Pocket Justice Poetry
By Shaun Perkins
Sojourner Truth
Shake Every Place
It always amazed me how little truth
There was to be found in the world
And how those who talked the most
About it didn’t live it and those that lived it
Didn’t have time to be talking about it.
So it seemed to me that the branches stretched out
So far from the trunk that they didn’t know
They were all on the same tree together.
And when I decided to make my name
I knew I had to travel to tell this truth
And “shake every place” I went to
To make the leaves rattle all over.
The roots draw up the water evenly
To every branch, and why change that?
Wouldn’t it make more sense to see
There is enough water for the whole tree?
*”I will shake every place I go to.”—Sojourner Truth, from an 1851 speech at the Women’s Rights Convention in Akron, Ohio
“The truth is powerful and will prevail.”
--Sojourner Truth
Harriet Tubman
Away
This is a thing that has always been done:
Running away.

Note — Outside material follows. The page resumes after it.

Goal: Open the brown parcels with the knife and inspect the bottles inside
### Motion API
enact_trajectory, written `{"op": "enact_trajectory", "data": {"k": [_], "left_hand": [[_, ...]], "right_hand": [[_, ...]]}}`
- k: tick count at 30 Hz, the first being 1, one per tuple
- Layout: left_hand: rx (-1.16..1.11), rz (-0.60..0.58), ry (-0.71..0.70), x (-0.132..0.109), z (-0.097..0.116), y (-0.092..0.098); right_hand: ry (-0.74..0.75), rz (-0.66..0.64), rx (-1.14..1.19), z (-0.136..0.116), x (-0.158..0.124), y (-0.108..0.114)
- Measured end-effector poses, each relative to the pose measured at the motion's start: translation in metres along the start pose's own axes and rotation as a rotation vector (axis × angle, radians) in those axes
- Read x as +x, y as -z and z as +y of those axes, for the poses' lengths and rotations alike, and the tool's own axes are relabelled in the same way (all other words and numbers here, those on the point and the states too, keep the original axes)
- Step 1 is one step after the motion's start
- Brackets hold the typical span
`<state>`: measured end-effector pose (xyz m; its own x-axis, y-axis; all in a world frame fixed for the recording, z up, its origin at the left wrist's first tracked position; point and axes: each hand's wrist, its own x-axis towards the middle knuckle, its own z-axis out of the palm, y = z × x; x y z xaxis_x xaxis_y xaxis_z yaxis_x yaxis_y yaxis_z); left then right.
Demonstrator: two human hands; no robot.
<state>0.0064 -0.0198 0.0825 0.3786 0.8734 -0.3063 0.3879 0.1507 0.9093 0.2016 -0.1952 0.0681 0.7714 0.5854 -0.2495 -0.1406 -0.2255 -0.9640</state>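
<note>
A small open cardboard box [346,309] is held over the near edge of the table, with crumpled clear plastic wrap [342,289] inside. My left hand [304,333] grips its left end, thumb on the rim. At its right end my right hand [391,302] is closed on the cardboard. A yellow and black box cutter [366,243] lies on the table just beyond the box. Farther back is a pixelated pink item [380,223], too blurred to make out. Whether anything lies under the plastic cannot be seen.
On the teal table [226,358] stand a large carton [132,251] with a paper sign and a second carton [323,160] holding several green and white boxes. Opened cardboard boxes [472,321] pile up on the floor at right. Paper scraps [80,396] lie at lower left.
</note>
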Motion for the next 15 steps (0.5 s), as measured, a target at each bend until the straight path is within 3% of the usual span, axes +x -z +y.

It was what we called it.
There is so much to run away from,
But even more for us to run toward.
I enjoyed the love of the masses
And always yearned for it more
Personally. Running away meant love.
Running away meant the loss of him.
Running away was service and pain,
The protection of my family and
Also brothers and sisters who were
Not my own but everyone’s if
Everyone could only see that.
A child will threaten to run away
If angry. A wife will run away
If not heard. I was always away.
“If you are tired, keep going; if you are scared, keep going; if you are hungry, keep going. If you want to taste freedom, keep going.”
--Harriet Tubman
Mary Edwards Walker
Habiliments
Item one: Long skirt muddled in dirt
Tending to spread disease. Item two:
Flammable petticoats. Item three:
Straitjacket corsets bruising the organs.
Item four: fabrics dyed in arsenic.
You see, I still list these crimes of dress
From the grave---they are an external
Hindrance and were always the real cause
Of women’s oppression. Who knows what
We might have achieved sans twenty pounds
Of handicap. If you cannot sit and cross
Your legs in mixed company, you will never be free.
Item one: Pants. Item two: Shirt.
Item three: Jacket. Item four: Top hat.
If the suffragists had dressed reasonably,
I would have been their most ardent supporter.
“The greatest sorrows from which women suffer today are . . . caused by their unhygienic manner of dressing. The want of the ballot is but a toy in comparison.”
--Mary Edwards Walke
Elizabeth Cady Stanton
What I Am
Because he wanted a boy I would be one.
Because he wanted a wife I would be one.
Because they wanted a mother, I would be one.
My life fit a pattern I could not deny.
But it was in the patterns, I searched
For a life unafraid of the “tyrant custom,”*
And also free from it. I am not,
My sisters are not, my daughters
Are not, my dear mother was not
The criminal. “In the beginning”
Are not words that must define us.
No woman’s soul has ever believed this.
So much mattered to me, and I was not
Always right, though I was never wrong.
*menstruation
“The moment we begin to fear the opinions of others and hesitate to tell the truth that is in us, and from motives of policy are silent when we should speak, the divine floods of light and life no longer flow into our souls. Every truth we see is ours to give the world, not to keep for ourselves alone, for in so doing we cheat humanity out of their rights and check our own development.”
--Elizabeth Cady Stanton
Belva Lockwood
A Distraction
It stayed with me—to be refused
Admission to law school because I would
“Be likely to distract the attention
Of the young men.” Therefore, I would distract
Them by getting in another law school
And distract the President when he
Refused my rightful degree and distract
The populace of D.C. by riding a bike and distract
The nation by running for President
And distract the suffragists who thought
I was not sincere, and in my 75th year
Distract the Supreme Court in order
To gain a settlement for the devastated Cherokees.
A life of distraction left little room
For anything other than what I was meant to do.
“I do not believe in sex distinction in literature, law, politics, or trade—or that modesty and virtue are more becoming to women than to men, but wish we had more of it everywhere.”
--Belva Lockwood
Ida B. Wells
Outside In
If you cannot suffer to see it, you have
No right to benefit from it. If in
The light of day, you will not stand
Under this tree and look upward
Into the branches where the rope
Still hangs, you will never prosper
More than the devil. I went
To these places, and I wrote about them.
I went to the parade and I joined it.
There is no difference between
The dark Southern site of a lynching
And a springtime parade for suffrage
In our capital if your mind is set against
Justice. I still want everyone to understand:
If your wrong is outside, so is your in.
“The way to right wrongs is to turn the light of truth upon them.”